Ce qui me toucha le plus, ce ne fut pas la question elle-même.
Ce fut le sourire qui suivit.
Evan me regarda, ce regard d'enfant qui vient de découvrir quelque chose de grand, et esquissa un sourire qui disait, sans avoir besoin de mots : je suis fier de toi, maman.
Lui qui ne m'avait connue que dans les gestes du quotidien, dans les routines de la maison, dans les tâches invisibles et répétées qui constituent le tissu ordinaire de la vie familiale, venait de découvrir qu'il y avait autre chose. Que ses mains à lui tenaient les mains de quelqu'un qui avait tenu des vies dans les siennes.
Je gardai ce sourire longtemps.
Mais en y repensant, je réalisai quelque chose qui me dépassa bien au-delà d'Evan et de moi.
Autant mes mains avaient réussi à faire naître des enfants, à accompagner des guérisons, à transmettre un savoir à de jeunes médecins, tout cela sans que mes propres enfants en soient conscients, sans que cela change quoi que ce soit à la façon dont ils me voyaient chaque matin, autant Dieu fait des choses extraordinaires dans nos vies que nous ne voyons tout simplement pas.
Pas parce qu'elles ne se passent pas. Parce que nous ne sommes pas dans la salle d'opération quand Il opère.

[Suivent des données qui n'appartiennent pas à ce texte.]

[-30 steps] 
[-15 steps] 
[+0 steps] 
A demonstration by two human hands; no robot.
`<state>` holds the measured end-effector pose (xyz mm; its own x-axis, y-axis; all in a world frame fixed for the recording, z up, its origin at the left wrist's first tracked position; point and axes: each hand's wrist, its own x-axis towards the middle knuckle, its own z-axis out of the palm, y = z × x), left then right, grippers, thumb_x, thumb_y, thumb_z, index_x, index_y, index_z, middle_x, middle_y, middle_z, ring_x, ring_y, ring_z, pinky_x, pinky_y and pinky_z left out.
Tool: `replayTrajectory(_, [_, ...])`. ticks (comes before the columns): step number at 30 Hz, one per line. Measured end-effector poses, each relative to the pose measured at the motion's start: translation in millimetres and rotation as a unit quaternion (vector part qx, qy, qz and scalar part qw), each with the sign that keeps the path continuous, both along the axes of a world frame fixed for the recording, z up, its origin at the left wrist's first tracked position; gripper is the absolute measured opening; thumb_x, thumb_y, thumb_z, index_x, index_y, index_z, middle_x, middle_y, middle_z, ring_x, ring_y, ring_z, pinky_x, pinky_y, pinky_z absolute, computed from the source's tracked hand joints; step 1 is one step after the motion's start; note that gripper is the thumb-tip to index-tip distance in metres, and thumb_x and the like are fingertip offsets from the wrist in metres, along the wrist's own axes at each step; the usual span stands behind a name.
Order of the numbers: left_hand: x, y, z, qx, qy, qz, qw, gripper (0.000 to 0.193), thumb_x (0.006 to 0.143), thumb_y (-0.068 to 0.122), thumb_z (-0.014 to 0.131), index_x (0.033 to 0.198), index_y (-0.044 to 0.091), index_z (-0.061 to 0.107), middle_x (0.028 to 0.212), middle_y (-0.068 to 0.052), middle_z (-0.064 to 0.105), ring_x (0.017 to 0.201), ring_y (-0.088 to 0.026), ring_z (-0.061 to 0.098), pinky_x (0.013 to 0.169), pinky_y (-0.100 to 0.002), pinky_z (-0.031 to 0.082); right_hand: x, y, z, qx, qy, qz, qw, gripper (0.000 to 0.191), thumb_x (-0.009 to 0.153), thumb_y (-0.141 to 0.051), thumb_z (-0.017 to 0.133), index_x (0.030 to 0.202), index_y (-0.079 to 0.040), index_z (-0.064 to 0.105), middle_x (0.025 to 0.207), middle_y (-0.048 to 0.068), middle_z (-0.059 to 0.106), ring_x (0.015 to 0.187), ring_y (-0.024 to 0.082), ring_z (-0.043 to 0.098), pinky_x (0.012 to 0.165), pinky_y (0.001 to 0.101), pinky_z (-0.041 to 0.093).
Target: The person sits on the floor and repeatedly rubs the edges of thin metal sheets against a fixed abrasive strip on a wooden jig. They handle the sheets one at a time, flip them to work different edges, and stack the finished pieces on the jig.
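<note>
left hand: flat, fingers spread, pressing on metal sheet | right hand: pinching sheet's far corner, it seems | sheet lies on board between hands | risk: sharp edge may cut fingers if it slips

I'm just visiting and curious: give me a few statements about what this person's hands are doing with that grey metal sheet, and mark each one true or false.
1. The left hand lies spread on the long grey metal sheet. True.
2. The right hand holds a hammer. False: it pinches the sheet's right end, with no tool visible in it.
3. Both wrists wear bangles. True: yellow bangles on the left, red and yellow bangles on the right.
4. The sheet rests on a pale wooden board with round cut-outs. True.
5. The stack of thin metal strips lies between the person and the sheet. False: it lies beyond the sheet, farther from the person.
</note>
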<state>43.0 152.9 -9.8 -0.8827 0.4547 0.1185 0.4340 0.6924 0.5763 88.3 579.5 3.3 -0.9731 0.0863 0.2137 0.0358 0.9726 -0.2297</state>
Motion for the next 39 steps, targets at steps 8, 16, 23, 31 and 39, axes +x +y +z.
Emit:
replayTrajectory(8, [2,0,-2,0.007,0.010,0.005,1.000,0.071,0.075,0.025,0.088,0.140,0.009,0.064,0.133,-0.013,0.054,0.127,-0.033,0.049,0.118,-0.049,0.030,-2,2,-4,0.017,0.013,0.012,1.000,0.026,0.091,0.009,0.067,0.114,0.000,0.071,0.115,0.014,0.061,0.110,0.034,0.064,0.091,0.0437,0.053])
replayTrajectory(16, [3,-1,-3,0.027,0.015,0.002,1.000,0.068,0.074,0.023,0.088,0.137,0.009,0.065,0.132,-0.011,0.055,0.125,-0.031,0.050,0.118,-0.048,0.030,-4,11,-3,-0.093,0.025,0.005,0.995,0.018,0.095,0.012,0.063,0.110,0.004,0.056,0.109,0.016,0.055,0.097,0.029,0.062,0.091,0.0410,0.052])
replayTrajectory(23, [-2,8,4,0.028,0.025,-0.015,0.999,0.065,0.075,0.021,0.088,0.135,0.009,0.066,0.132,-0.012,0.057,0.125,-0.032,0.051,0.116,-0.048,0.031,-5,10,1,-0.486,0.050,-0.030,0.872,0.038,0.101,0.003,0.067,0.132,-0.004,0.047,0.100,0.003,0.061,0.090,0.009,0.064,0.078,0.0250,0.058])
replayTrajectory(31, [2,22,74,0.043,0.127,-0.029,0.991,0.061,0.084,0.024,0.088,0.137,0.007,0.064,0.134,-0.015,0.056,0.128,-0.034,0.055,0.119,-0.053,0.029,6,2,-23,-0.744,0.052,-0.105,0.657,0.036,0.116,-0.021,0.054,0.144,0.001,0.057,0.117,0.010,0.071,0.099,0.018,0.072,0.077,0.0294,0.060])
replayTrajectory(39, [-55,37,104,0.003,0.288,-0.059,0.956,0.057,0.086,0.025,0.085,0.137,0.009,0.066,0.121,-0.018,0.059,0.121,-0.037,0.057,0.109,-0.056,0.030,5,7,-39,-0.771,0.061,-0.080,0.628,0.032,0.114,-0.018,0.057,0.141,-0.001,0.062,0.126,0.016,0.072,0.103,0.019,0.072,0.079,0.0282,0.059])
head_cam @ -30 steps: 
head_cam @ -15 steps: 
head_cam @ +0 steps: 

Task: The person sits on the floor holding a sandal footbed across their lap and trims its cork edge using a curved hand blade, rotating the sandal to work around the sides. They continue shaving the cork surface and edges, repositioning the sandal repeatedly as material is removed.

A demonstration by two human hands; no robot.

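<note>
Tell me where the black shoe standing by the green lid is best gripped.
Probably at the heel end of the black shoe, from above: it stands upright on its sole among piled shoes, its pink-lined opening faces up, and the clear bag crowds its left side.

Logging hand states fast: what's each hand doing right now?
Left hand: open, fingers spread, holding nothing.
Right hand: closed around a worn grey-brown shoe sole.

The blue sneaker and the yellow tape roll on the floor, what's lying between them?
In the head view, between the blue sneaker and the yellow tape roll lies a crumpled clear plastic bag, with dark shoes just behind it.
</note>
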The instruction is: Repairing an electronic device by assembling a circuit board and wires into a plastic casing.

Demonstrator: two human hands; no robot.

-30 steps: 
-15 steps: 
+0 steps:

Parce que nous ne voyons que la cuisine, le couloir, le quotidien, et nous oublions que derrière tout ça, des mains travaillent.
Ce n'est pas parce que Dieu ne semble pas faire de grandes choses pour toi qu'Il ne le fait pas. Qu'Il ne l'a pas fait. Qu'Il ne le fera jamais.
Il est le même hier, aujourd'hui et demain.
La vie peut sembler monotone. Certaines grâces paraissent tellement acquises qu'on finit par croire que Dieu nous les doit, comme si la fidélité répétée devenait une banalité. On attend les tremblements de terre, les signes spectaculaires, les moments fracassants qui prouveraient que Dieu est là et qu'Il agit.
Et pendant ce temps, Il murmure.
Et après le feu, un murmure doux et léger. Quand Élie l'entendit, il s'enveloppa le visage de son manteau, il sortit et se tint à l'entrée de la caverne. Et voici, une voix lui fit entendre ces paroles…
1 Rois 19:12-13 (LSG)Élie venait de traverser le vent violent, le tremblement de terre, le feu. Des phénomènes impressionnants, impossibles à ignorer. Mais Dieu n'était dans aucun d'eux. Dieu était dans le murmure, ce souffle doux et léger qu'on rate facilement si on attend trop fort quelque chose de bruyant.
Apprenons à Le reconnaître là aussi. Dans le café chaud du matin. Dans le rire d'un enfant en voiture. Dans la photo retrouvée par hasard. Dans le sourire d'un petit garçon qui vient de découvrir que sa maman est plus grande qu'il ne pensait.
Il se trouve dans l'infiniment grand, et Il se remarque tout autant dans l'infiniment petit.
Je dois vous avouer quelque chose.
La médecine m'a donné beaucoup. La satisfaction d'une vocation accomplie, le sentiment de contribuer à quelque chose qui dépasse le quotidien, la joie particulière de transmettre à ceux qui commencent ce chemin. Tout cela est réel et précieux.
Mais le rôle de mère reste, à mes yeux, encore plus grand. Pas parce que l'un efface l'autre, mais parce que c'est là, dans ces matins ordinaires en voiture, dans ces questions auxquelles on ne s'attendait pas, dans ces sourires qui arrivent sans prévenir, que quelque chose d'essentiel se passe. Quelque chose de silencieux et de permanent, comme les mains d'un Père qui tient les nôtres sans faire de bruit.
Peut-être que tu n'as pas besoin de miracle spectaculaire en ce moment. Peut-être que tu as simplement la chance — immense, souvent sous-estimée — de Le voir chaque jour, simplement, sans faste. Comme un Papa qui marche à côté.
Qu'as-tu que tu n'aies reçu ?Que cette semaine soit une occasion de voir Papa simplement te tenir la main — et d'en être reconnaissant.